Zürcher Fluglärm-Index: Neukomm gegen Fuhrer (TA)

Publiziert von VFSNinfo am
Der Expertenstreit um den Zürcher Fluglärm-Index (ZFI) wird zum Streit zwischen der Stadt Zürich und dem Kanton. Mit dem Zürcher FluglärmIndex will der Regierungsrat die Plafonierungsinitiative bekämpfen, doch der ZFI hat einen prominenten Kritiker: Carl Oliva, einer der Mitentwickler des ZFI, hat diesen als kaum tauglich kritisiert – in einem Gutachten, das er im Auftrag der Stadt Zürich erstellt hat. Jetzt schlägt sich die Stadt auf die Seite Olivas. Die Volkswirtschaftsdirektorin Rita Fuhrer und der städtische Gesundheitsvorstand Robert Neukomm haben sich am Dienstag und Mittwoch in Medienmitteilungen ihre unterschiedliche Wertung des Oliva-Gutachtens und des ZFI um die Ohren geschlagen.

Fuhrer: Oliva überzeugt nicht
 
Oliva war zum Schluss gekommen, dass der ZFI stärker auf die Bevölkerungsentwicklung reagiere als auf die Entwicklung der Flugbewegungen, dass er also tendenziell vom Luftverkehr abgekoppelt werde. Zudem würden flughafennahe Gebiete benachteiligt, da flughafenferne Gebiete genau gleich gewichtet würden. Er schlägt als Alternative den «Balanced Approach» vor, den die Internationale ZivilluftfahrtOrganisation (ICAO) 2001 voranzutreiben beschlossen hat.
Der «Balanced Approach» kombiniert drei Faktoren: Der Flughafen erhält ein Lärmquotenbudget, die Summe des Lärms, die dem Flughafen für den Flugbetrieb zur Verfügung steht. Als Ergänzung werden dem Flughafen fixe Schallbelastungsflächen zugeteilt, innerhalb derer ein bestimmter Grenzwert nicht überschritten werden darf. Und als drittes Element wird in den Belastungsflächen die Zahl der Personen limitiert, die als «stark gestört» bezeichnet werden können.
Am Dienstag hatte Rita Fuhrer mitteilen lassen, das Gutachten Oliva widerlege den ZFI nicht, im Gegenteil, er unterstütze seine Stossrichtung. Die von Oliva behaupteten Nachteile seien meist Vorteile. Wenn die wachsende Bevölkerung einen massgeblichen Einfluss auf den ZFI habe, spreche das für ihn. Gemessen werde nicht die Belastung, sondern die Belästigung. Auch die Gleichbehandlung der flughafennahen und flughafenfernen Gebiete sei positiv. Wenn die stark belästigten Personen in flughafenfernen Gebieten nicht beachtet würden, führe dies zu einer kleineren Zahl dieser Personen und damit zu mehr Spielraum für den Flughafen.
Abgesehen davon sei die Kritik Olivas nicht neu, hält Fuhrer weiter fest. Sie sei schon in der ZFI-Expertengruppe erörtert worden. Den «Balanced Approach» habe Oliva ebenfalls schon in der Expertengruppe vorgeschlagen. Der Ansatz setze aber Zeit raubende Erhebungen voraus, deren Akzeptanz sich erst noch erweisen müsse und die sich nicht rasch umsetzen liessen. Fuhrer schliesst allerdings nicht aus, dass der «Balanced Approach» langfristig in die weitere wissenschaftliche Entwicklung des ZFI einfliessen könnte.
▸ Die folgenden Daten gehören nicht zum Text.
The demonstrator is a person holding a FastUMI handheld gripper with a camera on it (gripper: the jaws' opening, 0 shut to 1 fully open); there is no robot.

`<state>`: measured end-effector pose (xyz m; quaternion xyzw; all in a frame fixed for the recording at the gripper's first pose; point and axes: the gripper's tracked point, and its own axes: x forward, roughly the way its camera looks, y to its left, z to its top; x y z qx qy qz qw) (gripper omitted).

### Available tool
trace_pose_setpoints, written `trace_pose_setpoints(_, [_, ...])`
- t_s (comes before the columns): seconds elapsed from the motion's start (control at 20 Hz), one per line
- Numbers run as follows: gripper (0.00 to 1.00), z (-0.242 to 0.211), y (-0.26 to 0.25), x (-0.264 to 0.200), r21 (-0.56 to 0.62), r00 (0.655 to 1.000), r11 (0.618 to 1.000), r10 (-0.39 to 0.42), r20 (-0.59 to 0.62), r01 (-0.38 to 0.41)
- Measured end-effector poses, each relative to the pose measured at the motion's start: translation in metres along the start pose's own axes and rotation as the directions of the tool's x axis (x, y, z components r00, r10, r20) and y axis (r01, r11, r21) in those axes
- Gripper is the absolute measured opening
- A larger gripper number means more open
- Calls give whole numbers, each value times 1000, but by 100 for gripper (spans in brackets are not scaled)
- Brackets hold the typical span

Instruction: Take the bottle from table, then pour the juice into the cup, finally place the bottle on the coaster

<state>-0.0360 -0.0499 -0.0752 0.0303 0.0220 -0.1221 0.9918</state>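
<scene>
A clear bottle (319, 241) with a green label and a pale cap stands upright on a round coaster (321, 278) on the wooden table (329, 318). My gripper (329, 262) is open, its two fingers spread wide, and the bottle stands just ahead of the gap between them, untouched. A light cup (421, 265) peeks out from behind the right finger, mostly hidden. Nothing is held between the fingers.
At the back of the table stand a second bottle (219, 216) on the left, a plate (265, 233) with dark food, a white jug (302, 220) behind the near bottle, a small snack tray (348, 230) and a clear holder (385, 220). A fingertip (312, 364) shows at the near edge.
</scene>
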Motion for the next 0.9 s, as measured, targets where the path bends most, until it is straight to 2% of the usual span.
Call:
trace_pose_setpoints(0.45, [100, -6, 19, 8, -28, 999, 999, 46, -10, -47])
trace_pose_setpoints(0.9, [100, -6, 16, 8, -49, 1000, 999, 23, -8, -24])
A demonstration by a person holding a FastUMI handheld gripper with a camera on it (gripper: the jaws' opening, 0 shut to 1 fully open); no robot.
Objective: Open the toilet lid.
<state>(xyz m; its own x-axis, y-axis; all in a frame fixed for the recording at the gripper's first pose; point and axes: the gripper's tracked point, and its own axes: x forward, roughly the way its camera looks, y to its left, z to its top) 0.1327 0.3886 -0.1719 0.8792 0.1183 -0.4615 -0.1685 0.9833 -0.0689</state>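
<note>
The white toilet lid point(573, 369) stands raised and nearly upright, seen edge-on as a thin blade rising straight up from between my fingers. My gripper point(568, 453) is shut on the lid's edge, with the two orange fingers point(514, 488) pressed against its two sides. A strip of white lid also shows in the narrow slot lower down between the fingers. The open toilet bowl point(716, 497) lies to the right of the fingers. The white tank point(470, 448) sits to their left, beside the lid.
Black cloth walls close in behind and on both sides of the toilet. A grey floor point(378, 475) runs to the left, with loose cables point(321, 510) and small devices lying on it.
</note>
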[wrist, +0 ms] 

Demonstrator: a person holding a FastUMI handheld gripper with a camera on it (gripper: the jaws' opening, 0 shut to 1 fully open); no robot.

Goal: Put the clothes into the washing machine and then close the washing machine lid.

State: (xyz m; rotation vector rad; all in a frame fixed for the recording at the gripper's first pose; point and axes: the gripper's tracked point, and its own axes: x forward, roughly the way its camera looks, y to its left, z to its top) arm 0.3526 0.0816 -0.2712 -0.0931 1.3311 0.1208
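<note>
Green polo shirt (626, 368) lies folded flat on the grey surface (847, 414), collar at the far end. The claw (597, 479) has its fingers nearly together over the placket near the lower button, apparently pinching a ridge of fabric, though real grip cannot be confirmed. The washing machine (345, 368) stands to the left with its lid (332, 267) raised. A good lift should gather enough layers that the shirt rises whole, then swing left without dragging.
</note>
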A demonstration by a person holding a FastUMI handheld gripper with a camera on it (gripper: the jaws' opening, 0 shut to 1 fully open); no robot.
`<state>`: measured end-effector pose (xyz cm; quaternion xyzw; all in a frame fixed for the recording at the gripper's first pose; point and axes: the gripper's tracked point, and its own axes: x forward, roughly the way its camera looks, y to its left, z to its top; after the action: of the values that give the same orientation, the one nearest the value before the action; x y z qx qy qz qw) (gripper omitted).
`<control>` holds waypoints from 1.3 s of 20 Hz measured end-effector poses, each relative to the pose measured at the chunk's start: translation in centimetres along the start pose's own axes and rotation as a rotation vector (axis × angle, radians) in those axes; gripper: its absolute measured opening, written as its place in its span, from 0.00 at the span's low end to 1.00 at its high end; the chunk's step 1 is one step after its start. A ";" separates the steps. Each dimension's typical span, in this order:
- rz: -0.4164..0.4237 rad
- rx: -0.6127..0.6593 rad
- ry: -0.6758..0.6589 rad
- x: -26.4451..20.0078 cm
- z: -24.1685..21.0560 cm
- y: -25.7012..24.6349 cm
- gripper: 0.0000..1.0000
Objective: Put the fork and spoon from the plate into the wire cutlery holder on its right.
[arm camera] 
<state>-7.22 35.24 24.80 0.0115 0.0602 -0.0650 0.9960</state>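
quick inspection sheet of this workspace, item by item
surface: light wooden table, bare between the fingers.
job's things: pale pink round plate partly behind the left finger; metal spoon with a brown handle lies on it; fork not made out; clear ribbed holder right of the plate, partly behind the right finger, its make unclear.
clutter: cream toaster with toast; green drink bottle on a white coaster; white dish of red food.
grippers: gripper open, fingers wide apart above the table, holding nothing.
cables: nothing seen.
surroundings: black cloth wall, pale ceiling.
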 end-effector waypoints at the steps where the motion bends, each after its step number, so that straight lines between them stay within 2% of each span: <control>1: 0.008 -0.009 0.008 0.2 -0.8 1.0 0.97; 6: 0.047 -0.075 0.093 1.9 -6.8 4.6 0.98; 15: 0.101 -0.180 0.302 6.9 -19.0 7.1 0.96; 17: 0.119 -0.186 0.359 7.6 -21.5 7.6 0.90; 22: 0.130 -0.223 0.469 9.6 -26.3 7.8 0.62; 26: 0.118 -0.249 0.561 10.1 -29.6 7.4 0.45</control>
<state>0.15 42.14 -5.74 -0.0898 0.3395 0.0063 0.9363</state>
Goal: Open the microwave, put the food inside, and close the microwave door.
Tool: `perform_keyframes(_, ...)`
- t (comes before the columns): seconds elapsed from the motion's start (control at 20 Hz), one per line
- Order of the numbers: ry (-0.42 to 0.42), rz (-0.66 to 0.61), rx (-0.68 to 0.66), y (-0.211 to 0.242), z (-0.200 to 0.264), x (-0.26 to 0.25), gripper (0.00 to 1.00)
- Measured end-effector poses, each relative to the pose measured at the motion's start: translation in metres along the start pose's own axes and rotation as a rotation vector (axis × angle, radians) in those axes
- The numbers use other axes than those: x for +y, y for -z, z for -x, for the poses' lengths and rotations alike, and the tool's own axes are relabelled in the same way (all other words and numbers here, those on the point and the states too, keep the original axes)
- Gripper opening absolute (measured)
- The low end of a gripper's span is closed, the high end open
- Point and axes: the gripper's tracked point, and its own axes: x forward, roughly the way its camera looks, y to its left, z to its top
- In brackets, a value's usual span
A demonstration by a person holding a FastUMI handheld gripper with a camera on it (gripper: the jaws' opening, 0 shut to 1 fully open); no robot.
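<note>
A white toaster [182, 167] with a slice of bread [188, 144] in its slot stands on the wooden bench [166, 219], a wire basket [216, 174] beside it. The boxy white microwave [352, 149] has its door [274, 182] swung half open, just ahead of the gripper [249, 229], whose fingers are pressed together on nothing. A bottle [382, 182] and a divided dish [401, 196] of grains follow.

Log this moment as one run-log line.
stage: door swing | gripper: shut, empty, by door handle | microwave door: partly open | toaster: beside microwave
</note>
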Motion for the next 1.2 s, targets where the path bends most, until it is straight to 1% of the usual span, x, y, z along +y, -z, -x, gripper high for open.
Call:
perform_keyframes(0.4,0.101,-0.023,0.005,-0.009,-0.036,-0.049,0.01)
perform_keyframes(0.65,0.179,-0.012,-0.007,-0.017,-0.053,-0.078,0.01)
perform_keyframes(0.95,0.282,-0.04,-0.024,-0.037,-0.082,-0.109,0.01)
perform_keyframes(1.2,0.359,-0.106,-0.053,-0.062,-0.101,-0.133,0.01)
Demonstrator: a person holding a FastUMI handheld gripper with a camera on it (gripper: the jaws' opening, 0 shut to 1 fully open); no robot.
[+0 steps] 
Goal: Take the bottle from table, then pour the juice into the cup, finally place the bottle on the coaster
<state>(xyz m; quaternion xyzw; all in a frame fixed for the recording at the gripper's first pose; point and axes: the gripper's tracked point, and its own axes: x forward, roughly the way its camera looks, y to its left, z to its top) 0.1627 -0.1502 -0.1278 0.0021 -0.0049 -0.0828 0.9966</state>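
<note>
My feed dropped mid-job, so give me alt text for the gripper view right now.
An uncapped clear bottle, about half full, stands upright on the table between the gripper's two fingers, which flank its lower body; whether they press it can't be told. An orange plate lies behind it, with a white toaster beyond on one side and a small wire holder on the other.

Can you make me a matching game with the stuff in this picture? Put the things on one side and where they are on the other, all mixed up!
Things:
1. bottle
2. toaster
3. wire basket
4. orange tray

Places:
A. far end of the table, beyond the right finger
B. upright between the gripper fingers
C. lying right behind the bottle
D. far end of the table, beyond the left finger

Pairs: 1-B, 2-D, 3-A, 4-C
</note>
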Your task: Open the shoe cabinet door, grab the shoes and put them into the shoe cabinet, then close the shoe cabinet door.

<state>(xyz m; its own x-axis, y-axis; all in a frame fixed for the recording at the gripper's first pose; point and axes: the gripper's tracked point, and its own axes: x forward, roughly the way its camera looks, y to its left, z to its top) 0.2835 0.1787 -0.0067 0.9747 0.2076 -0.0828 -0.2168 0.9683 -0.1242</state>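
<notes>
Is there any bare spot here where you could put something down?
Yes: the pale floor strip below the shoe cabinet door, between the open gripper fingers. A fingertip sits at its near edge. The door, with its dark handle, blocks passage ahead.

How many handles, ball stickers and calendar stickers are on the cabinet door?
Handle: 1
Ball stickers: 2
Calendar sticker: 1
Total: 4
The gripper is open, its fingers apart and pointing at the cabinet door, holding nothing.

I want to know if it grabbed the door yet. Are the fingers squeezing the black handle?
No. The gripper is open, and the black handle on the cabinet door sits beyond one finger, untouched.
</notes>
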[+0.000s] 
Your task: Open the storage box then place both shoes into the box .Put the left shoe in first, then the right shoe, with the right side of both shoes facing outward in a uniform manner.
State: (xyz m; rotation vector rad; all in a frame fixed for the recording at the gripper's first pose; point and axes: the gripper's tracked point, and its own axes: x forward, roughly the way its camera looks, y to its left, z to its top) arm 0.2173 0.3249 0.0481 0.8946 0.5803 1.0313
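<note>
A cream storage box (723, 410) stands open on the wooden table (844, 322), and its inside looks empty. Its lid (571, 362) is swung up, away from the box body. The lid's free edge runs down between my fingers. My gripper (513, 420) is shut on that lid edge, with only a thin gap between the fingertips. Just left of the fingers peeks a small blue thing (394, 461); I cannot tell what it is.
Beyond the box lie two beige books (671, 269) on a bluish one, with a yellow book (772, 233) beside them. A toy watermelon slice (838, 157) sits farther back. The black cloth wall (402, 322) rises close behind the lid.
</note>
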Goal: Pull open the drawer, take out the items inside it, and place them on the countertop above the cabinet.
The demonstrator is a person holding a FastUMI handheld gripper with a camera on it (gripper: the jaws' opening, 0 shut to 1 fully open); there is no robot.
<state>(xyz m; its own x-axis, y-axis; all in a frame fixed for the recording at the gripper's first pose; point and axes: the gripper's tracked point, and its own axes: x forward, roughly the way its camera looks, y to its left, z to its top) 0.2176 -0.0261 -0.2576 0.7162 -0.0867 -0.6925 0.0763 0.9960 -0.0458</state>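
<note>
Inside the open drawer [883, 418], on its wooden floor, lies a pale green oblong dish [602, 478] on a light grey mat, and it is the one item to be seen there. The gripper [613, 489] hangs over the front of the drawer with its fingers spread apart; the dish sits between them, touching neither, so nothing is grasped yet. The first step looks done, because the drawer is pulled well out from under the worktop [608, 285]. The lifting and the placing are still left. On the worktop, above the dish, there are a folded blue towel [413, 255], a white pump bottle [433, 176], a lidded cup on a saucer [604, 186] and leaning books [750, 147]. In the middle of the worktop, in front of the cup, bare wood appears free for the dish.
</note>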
Neukomm: Fuhrer überzeugt nicht

Fuhrers Ausführungen überzeugten die Stadt offensichtlich nicht. Gestern hielt Gesundheitsvorstand Robert Neukomm in einer Mitteilung trocken fest, der ZFI genüge noch nicht. Er sei intransparent, bestehe nur aus einer einzigen Zahl und mache nicht ersichtlich, welche Massnahmen allenfalls getroffen werden müssten. Der «Balanced Approach» sei die bessere Alternative. Er biete einen stärkeren Schutz für flughafennahe und höchst belastete Gebiete wie etwa Schwamendingen. Die Erkenntnisse des Gutachtens müssten in die Entscheidfindung des Kantons einfliessen.